Pioneer’s Descendant to Serve at Site of Family Heritage
By Lok Yi Chan, Church News and Events
When Raymond Clark and his family left their home and their livelihood—a mercantile store—in Nauvoo, Illinois, in 1846 and headed for Winter Quarters, they probably doubted that they would ever return to the place they had loved so much. Perhaps even more doubtful was the possibility of a member of their posterity returning to the home.
But 166 years later, that is exactly what Joy Price, Raymond Clark’s third-great-granddaughter, has done. She has returned to Nauvoo to embrace her family heritage—and, with her husband, Merlin Price, to help others do the same.
The Prices, family history missionaries from Shelley, Idaho, USA, will move in April from their current assignment on Temple Square in Salt Lake City to a new one in the Iowa Des Moines Mission, where they will open the Nauvoo Family History Center in the Raymond Clark Store.
They were overwhelmed when they received the call to serve there.
“We are so excited,” said Brother Price, who also has ancestral roots in Nauvoo. “We can’t believe it’s actually happening to us.”
Raymond and Louisa Clark, who came to Nauvoo with early Latter-day Saints from Kirtland, Ohio, purchased the property across the street from the Nauvoo Temple in 1842, building a red-brick duplex that functioned both as a home for the family and as a mercantile store. While Raymond farmed and worked on the construction of the Nauvoo Temple, Louisa operated the store. This was also where Louisa coordinated the efforts of the sisters in LaHarpe and Macedonia, Illinois, who collected funds to erect a crane to help with the construction of the Nauvoo Temple.
To Sister Price, serving this new mission carries more significance than just living on the exact spot where her ancestor resided almost 200 years ago.
Before they started serving on Temple Square, the Prices traveled to Nauvoo and visited the Raymond Clark Store, which was then a dormitory for missionaries.
“At that time I said to Merlin, ‘Can you imagine serving a mission and living in the Clark Store?’” Sister Price recalled. “I thought it would never, never happen. It was just a wild dream.”

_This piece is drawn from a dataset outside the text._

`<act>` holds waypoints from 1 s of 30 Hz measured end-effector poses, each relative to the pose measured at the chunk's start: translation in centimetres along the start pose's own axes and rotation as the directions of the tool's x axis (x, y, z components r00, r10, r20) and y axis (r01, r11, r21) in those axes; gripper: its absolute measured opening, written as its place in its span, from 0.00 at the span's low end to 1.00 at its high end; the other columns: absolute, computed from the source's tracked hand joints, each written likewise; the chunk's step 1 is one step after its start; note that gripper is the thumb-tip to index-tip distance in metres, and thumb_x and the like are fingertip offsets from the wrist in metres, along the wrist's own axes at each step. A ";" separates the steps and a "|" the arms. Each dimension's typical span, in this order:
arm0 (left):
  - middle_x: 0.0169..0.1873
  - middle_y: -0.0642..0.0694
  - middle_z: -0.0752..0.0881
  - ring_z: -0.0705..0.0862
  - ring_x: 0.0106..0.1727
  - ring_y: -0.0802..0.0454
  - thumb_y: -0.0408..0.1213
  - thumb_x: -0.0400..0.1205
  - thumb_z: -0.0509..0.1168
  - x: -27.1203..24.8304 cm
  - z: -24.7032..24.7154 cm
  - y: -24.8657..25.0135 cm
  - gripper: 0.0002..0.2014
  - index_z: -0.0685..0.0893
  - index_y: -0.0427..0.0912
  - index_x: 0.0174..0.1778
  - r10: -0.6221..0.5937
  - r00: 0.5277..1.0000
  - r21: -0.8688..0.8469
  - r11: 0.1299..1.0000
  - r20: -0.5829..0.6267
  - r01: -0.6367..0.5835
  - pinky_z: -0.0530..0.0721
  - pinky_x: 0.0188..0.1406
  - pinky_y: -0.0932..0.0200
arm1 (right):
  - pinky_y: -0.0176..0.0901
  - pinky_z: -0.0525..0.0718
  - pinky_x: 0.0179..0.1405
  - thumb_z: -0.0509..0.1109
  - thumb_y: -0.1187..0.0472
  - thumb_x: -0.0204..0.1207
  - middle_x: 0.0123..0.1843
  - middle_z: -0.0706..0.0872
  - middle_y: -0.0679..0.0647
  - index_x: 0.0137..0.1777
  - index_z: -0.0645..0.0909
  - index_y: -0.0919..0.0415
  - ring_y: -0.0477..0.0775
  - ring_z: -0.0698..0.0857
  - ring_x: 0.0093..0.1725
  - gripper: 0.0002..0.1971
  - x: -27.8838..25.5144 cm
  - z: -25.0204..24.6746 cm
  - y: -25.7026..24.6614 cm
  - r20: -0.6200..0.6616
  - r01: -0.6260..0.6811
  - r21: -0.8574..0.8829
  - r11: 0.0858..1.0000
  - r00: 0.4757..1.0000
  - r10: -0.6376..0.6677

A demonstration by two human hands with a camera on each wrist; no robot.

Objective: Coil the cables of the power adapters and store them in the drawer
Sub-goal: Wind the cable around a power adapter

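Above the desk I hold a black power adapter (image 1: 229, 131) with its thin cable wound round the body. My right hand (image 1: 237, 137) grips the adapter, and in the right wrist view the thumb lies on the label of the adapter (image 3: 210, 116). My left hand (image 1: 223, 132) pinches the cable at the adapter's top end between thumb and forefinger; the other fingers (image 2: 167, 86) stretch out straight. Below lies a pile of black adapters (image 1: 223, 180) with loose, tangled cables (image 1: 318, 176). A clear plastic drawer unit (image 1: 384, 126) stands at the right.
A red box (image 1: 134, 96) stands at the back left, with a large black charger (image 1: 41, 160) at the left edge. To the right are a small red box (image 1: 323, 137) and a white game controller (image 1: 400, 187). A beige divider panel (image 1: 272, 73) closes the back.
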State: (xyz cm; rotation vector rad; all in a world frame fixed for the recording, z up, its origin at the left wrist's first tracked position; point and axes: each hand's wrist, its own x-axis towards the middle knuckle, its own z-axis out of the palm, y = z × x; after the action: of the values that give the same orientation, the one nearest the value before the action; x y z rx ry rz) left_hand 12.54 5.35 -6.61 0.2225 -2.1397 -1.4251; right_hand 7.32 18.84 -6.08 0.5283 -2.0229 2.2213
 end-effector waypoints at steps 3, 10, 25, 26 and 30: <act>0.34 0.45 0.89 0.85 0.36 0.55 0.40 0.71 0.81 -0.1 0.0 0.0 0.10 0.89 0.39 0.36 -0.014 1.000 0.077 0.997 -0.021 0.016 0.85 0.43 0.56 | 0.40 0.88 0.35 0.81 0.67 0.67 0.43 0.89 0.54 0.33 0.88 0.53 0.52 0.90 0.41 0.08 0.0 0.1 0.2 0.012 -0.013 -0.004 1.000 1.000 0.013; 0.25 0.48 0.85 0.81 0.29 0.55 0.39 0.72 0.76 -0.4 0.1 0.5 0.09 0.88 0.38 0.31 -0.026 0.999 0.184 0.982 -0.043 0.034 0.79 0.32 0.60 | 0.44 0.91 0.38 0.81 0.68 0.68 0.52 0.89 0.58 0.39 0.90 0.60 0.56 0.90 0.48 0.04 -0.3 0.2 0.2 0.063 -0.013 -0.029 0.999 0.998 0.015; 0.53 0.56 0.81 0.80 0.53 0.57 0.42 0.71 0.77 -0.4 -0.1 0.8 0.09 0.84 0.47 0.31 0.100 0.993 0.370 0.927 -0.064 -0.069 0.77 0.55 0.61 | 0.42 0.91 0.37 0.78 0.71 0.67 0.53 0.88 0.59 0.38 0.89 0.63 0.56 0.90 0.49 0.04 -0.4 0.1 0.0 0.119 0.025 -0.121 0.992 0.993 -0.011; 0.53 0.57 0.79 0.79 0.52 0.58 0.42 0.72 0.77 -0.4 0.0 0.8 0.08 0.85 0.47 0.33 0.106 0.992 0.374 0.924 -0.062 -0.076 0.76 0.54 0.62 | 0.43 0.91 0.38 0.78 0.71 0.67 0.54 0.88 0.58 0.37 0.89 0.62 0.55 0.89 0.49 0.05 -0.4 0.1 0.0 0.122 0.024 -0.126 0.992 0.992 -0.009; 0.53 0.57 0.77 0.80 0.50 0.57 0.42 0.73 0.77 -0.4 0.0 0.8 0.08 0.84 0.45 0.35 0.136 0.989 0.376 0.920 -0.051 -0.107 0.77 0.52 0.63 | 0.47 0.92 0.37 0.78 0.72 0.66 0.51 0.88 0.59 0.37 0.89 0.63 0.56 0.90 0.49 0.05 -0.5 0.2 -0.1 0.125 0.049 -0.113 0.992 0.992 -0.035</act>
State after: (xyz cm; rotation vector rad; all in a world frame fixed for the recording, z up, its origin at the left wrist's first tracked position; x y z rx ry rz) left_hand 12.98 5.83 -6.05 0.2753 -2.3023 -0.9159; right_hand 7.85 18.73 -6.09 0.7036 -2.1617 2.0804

But it’s a wild dream that has come true. Upon arriving in Nauvoo, the Prices will be living upstairs in the building, just as Raymond and Louisa and their family did nearly two centuries ago.
The new Nauvoo Family History Center is still under renovation; it will open in May and, like all family history centers operated by the Church, will serve both Latter-day Saints and other members of the community. The center will be equipped with about 15 Internet-connected computers and film readers. Patrons will be able to identify their ancestors and Church pioneers, do research for their personal family histories, and prepare names for temple work.

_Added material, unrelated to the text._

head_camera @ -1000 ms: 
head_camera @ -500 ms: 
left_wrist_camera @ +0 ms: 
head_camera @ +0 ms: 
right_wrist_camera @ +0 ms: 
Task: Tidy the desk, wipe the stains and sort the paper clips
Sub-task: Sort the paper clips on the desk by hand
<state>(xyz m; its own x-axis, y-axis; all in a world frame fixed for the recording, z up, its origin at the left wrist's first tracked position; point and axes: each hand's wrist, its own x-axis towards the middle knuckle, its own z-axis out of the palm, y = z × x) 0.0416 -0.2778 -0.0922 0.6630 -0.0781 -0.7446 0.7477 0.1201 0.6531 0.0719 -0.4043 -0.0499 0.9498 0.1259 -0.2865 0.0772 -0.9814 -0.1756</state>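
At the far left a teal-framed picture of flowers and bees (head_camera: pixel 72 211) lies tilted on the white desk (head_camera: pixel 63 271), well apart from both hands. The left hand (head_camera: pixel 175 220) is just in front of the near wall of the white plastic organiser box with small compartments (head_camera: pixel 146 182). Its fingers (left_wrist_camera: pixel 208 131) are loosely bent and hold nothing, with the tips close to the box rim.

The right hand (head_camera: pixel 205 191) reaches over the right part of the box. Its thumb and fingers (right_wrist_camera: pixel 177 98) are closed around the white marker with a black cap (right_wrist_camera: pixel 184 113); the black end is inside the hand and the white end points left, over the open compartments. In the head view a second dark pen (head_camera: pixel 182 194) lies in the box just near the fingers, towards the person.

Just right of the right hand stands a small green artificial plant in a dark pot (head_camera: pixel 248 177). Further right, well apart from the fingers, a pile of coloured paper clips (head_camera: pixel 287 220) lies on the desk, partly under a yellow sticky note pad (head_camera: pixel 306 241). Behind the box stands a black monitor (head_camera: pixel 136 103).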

In the past, many visitors to Nauvoo have visited the Nauvoo Lands and Records Office in an effort to identify where in the city their forebears lived. Now, with the opening of the family history center, those who aren’t sure about the names of their ancestors will have a resource for finding that information while they’re in Nauvoo.
“If [visitors] have Nauvoo ancestors, chances are pretty good that their ancestors visited the exact same building [Nauvoo Family History Center] 170 years ago on a regular basis when it served as a general mercantile store,” said Paul Nauta, FamilySearch public affairs manager.
The center will feature a “Why We Do Family History” exhibit, and patrons will be provided with free personal research assistance and free access to premium subscription websites. The center’s volunteers will serve primarily in English. The center can accommodate groups of up to 25, and walk-in patrons are welcome.
An open house will be held before the official opening of the center; details will be announced later in April.
The Nauvoo Family History Center is one of just a few centers located in Church historical sites. Others are located in the tabernacles in American Fork and Logan, Utah, USA.
The Prices hope the opening of the new center will help create interest in the work of family history—a work that has been so meaningful to them personally.